The Tar Heels countered their 15 penalties last week against Virginia Tech with a perfect 4-for-4 red zone performance (all touchdowns). On Saturday, UNC once against committed 15 penalties – one shy of the school record – for 140 yards, but the red zone efficiency was lacking.
That combination came up 24 yards short of a disastrous result for UNC.
North Carolina was in control of the game early, holding a 7-0 lead and lining up at Miami’s eight-yard-line for a 3rd-and-7. Quarterback Bryn Renner had ample time in the pocket, but the junior forced a pass to Erik Highsmith in double coverage at the goal line. Miami linebacker Eddie Johnson slid underneath for the interception and returned it 25 yards.
On their next possession, the Tar Heels moved 56 yards in 13 plays, but stalled in the red zone with a run for no gain and two incomplete passes. Casey Barth trotted out for what appeared to be a routine 33-yard field goal attempt, but he missed it wide left.
Miami responded with a 12-play, 80-yard drive to tie the score at 7-7 on Mike James’s 1-yard TD run. That score followed back-to-back substitution penalties on UNC for having too many men on the field, but that scenario should have never played out in the first place. Nine plays earlier, Romar Morris was flagged for a roughing the kicker penalty on a 4th-and-2 Miami punt.
“I’ll just say that we need to continue getting better in that area,” UNC head coach Larry Fedora said of the penalties during his postgame press conference. “I don’t why it’s happening. It’s not like we’re not emphasizing it in practice [or] still coaching the fundamentals. I don’t know.

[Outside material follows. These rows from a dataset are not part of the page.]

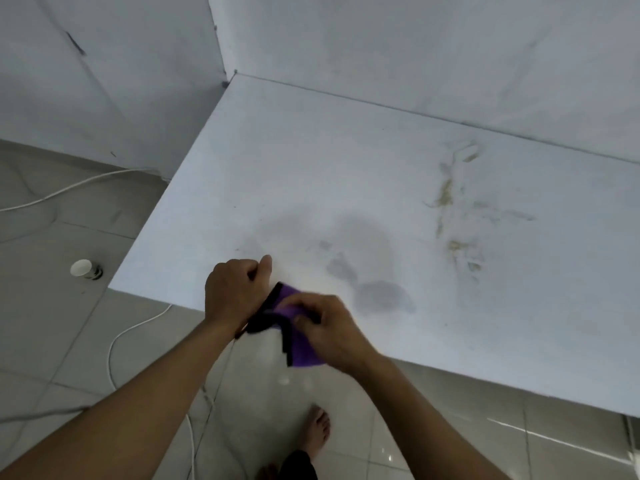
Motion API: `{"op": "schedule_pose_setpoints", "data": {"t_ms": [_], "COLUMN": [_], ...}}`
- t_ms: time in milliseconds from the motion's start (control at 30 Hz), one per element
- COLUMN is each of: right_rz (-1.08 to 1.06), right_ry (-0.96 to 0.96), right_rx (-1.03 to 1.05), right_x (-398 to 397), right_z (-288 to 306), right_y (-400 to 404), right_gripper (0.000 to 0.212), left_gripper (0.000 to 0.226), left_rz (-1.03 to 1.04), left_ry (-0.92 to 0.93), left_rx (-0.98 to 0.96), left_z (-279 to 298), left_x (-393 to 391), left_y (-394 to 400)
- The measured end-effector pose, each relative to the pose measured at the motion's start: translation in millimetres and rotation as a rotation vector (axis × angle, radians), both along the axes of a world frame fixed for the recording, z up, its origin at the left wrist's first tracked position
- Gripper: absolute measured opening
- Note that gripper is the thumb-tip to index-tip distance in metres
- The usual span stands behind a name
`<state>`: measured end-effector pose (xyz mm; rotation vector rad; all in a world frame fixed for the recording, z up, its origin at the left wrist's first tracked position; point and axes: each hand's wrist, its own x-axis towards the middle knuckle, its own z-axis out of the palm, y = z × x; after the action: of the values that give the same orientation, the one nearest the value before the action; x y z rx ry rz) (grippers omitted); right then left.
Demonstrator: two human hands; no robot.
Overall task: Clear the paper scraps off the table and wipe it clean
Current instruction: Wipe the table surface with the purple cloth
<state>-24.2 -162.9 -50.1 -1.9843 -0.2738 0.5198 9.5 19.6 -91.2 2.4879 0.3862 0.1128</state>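
Now you are gathering the cloth [298, 337] over the desk's [311, 174] near edge, left hand [232, 292] and right hand [332, 327] both with fingers closed on it. No scraps showing; next, press it flat toward the yellowish stains [450, 202] far right.

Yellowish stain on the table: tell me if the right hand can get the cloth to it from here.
Probably yes. The yellowish stain lies on open table, nothing between it and the right hand gripping the purple cloth with the left hand.
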Motion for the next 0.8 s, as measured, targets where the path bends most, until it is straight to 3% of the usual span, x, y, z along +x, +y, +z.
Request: {"op": "schedule_pose_setpoints", "data": {"t_ms": [67,133,233,333,400,500,667,800], "right_rz": [-0.220,-0.378,-0.336,-0.032,0.036,-0.032,-0.366,-0.477], "right_ry": [-0.086,-0.181,-0.254,-0.282,-0.355,-0.364,-0.264,-0.206], "right_rx": [0.059,0.006,-0.139,-0.499,-0.677,-0.709,-0.861,-0.959], "right_x": [4.8,6.3,-4.4,-27.3,-34.3,-28.4,-22.9,-36.7], "right_z": [5.1,3.2,-13.4,-47.3,-62.7,-65.9,-74.0,-74.0], "right_y": [-21.9,-41.0,-61.5,-83.9,-96.9,-112.9,-175.8,-177.4], "right_gripper": [0.031,0.033,0.041,0.056,0.057,0.056,0.063,0.067], "left_gripper": [0.056,0.037,0.017,0.033,0.046,0.052,0.055,0.043], "left_rz": [-0.021,-0.093,-0.300,-0.515,-0.609,-0.679,-0.669,-0.620], "left_ry": [-0.052,-0.115,-0.191,-0.196,-0.160,-0.146,-0.148,-0.181], "left_rx": [-0.001,-0.031,0.003,0.104,0.176,0.215,0.210,0.280], "left_z": [-2.4,-2.3,-3.7,-17.6,-24.3,-29.7,-35.0,-34.0], "left_x": [-2.6,-3.2,-1.8,-2.4,-3.5,-0.5,14.2,27.3], "left_y": [-6.2,-19.4,-46.2,-75.4,-94.1,-114.4,-130.7,-142.6]}}
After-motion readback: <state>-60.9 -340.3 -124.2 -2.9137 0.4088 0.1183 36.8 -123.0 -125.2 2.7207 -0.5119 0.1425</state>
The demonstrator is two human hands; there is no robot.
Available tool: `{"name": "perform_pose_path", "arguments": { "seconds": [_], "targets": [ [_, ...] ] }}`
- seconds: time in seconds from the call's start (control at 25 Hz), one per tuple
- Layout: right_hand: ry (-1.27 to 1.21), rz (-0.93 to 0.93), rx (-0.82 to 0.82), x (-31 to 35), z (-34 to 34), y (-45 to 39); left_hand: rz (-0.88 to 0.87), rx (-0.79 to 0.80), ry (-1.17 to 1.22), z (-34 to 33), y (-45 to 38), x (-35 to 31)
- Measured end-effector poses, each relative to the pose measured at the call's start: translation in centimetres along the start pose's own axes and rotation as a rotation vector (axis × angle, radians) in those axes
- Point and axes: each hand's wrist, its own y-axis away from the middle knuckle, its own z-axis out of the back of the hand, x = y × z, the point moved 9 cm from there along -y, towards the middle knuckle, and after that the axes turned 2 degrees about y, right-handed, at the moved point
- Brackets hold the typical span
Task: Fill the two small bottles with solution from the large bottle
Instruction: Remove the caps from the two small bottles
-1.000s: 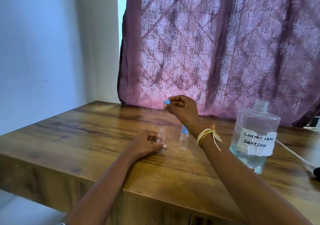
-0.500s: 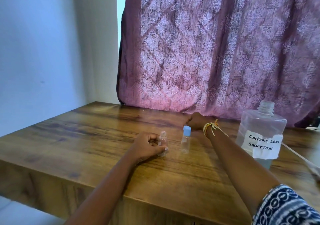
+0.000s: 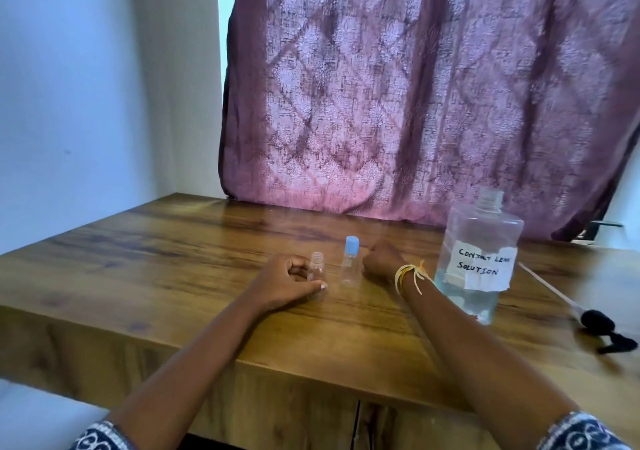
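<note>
My left hand [image 3: 287, 285] rests on the wooden table [image 3: 156, 259] and grips a small clear bottle [image 3: 317, 265] that has no cap. Just to its right stands a second small clear bottle [image 3: 350, 263] with a blue cap on. My right hand [image 3: 381, 261] lies on the table right beside that capped bottle, fingers curled inward. What those fingers hold is hidden. The large clear bottle [image 3: 481, 241], labelled contact lens solution, stands uncapped to the right of my right wrist, with liquid in its lower part.
A mauve patterned curtain [image 3: 415, 85] hangs behind the table. A thin white cable ending in a small black object [image 3: 602, 328] lies at the right. The table's front edge [image 3: 311, 377] runs just below my forearms.
My right hand, raised with a blue cap a second ago, went down behind the capped bottle and now lies curled beside it. My left hand has kept its grip on the uncapped bottle.
</note>
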Motion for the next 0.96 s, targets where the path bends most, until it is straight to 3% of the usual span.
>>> {"name": "perform_pose_path", "arguments": {
  "seconds": [0.28, 0.4, 0.72, 0.88, 0.96],
  "targets": [
    [0.162, -0.018, 0.116, -2.0, 1.7, 7.3, -0.009, -0.02, -0.012, -3.4, 2.4, -2.9],
    [0.056, 0.046, 0.076, -2.9, 3.4, 10.8, 0.004, -0.02, -0.033, -6.3, 2.3, -4.0],
    [-0.413, 0.237, -0.218, -4.0, 12.6, 16.0, -0.042, 0.041, -0.004, -13.4, -0.6, -7.1],
    [-0.491, 0.368, -0.589, -5.7, 17.6, 17.0, -0.057, 0.035, 0.04, -14.4, -1.7, -7.4],
    [-0.507, 0.359, -0.678, -6.7, 18.9, 16.3, -0.06, 0.038, 0.019, -14.6, -1.8, -7.1]
  ]
}}
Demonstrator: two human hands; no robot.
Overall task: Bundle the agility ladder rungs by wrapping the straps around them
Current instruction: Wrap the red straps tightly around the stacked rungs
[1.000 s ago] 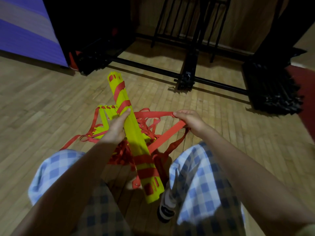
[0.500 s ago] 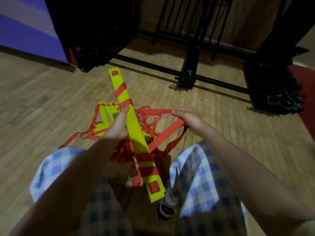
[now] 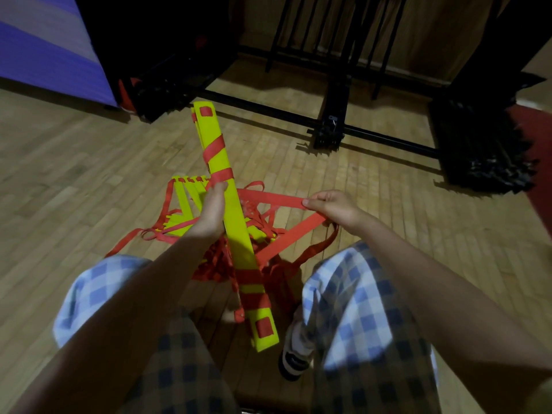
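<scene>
Yellow rung bundle (image 3: 231, 210) gripped mid-length by left hand (image 3: 210, 215), tilted over wooden floor (image 3: 74, 174); right hand (image 3: 331, 204) pinches red strap (image 3: 268, 198) stretched taut from bundle.

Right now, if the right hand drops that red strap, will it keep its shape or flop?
The red strap probably flops: it is flat webbing, straight only where the right hand pulls it. The loose loops below already sag, so it likely tangles.
</scene>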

I’m going to have to go back and evaluate each and every one and determine what the reasons are.”
Fedora acknowledged in his postgame press conference that there’s a fine line in stressing penalties without making his players step off the gas.
“We want our guys to be aggressive,” Fedora said. “We want to be smart, fast and physical and you got to be able to play hard but still play smart. You have to be disciplined enough to not make those mistakes when you can’t afford to.”
The errors went beyond penalties and squandered red zone opportunities.
Holding a 15-14 lead late in the third quarter, Renner found Eric Ebron on a 3rd-and-7 in Miami territory. The sophomore tight end dropped the pass – one of several for Tar Heel receivers – forcing Barth out to connect on a 48-yard field goal attempt.
Barth drilled that kick, but missed a 43-yarder in the fourth quarter.
And instead of making Miami burn its final two timeouts with less than two minutes to play, North Carolina attempted two passes that fell incomplete on second and third down. After the punt, the Hurricanes needed to travel 83 yards for the game-winning score, but had 1:47 of clock and two timeouts in their pockets.
Fedora told reporters after the game that he “probably should have run it, looking back on it now.”
North Carolina has committed 30 penalties for 266 yards in its last two games. Through the first six weeks of the college football season, 40 teams had committed less than 30 penalties in all of their games combined.
“We’ve just got to get more disciplined,” Renner said. “It starts in practice. It starts with guys not getting as many holding penalties, personal fouls after the play… That really kills us. It puts us in [bad] situations. We could have iced the game a little bit if we don’t have a holding there, but it’s better to correct those after a win.”
And factoring the pair of red zone appearances without scores, North Carolina has now failed to score on nine of its 38 trips (76.3) inside the 20 this season. That percentage is likely to keep UNC in the lower third of FBS programs in red zone efficiency.